Sharing models between research groups and computing with data derived from multiple sources are issues faced by a growing collection of databases, says Manish Parashar, a professor of computer science and head of the Rutgers Discovery Informatics Institute. The Institute runs large-scale data analytics and simulations of data from a wide variety of sources, including the PDB. For instance, it models the growth of tumors and how they react to drugs for the Cancer Institute of New Jersey, combining data from sequencing the tumor’s genome with NMR or (Magnetic Resonance Imaging (MRI) images.

The curators of any set of data have to figure out what metadata to associate with it to make it useful and searchable by the people who will base their research on it, asking, “What makes sense at the science level? How do you encode that into an algorithm?” Parashar says. For example, if the researchers will be asking questions about the shape of a protein, the data has to be labeled with commonly accepted terms describing shape so the researcher can run queries on those terms.

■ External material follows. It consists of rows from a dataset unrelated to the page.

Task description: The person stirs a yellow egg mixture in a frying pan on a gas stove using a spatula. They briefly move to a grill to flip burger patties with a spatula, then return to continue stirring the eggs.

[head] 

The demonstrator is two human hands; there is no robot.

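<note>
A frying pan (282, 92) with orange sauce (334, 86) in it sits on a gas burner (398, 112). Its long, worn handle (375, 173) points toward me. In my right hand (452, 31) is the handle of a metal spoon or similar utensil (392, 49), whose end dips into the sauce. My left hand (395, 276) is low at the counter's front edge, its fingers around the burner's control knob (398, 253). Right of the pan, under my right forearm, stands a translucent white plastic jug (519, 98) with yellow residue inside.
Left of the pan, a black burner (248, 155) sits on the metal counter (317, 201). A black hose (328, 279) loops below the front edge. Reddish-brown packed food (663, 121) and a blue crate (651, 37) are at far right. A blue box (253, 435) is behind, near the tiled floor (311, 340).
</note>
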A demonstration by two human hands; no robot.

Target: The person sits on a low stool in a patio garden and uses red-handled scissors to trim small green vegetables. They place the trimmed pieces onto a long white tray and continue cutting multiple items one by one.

Scientists operating the PDB continue to work on ways to make data shareable and useable. Last October, they held a meeting in Hinxton to discuss how to deal with hybrid models and the expected growth of their archive. They are optimistic they can meet the challenge. “It was started early enough that we can be ready when these big structures start coming in,” Velankar says.

The scientists are aware of the problems that can arise when data standards become outmoded; PDB files were originally written in Fortran, created on punch cards, and sent through the mail. The file structure was based on the cards’ 80-column format and could not accommodate structures with more than 99,999 atoms. As larger structures were discovered, those files had to be broken into separate chunks. “The ribosomes were so big that they actually broke the old data format system,” Burley says. The archive has since changed to a new format, and updated its software to work with it.

One non-scientific challenge is the issue of how to pay for an archive that is expected to keep growing, and that will require more storage space and more biocurators to process the incoming data. The government grants that fund the project have been flat for the past several years. “It’s a continuous struggle to try and find money,” Kleywegt says. Storage is not much of an issue; the archive contains approximately 546GB of data. Downloading the data, especially the full 3D images of large macromolecular machines, can cause “significant capacity issues,” Burley says. On average, users download a million individual structures every day, which means the archive must deliver approximately 7TB each month.

“We’re projecting five years from now the archive will be at least 50% larger and the complexity will be considerably higher,” Burley says.

Despite the challenges, Burley finds the accelerating pace of structural biology and the adoption of new data collection methods that are driving the growth very exciting. “It’s a good problem to have,” he says, “The science is moving very fast.”

Figures

Figure. An interactive visualization of proteins from the Protein Data Bank on a virtual reality wall in the California Institute for Telecommunications and Information Technology at the University of California, San Diego.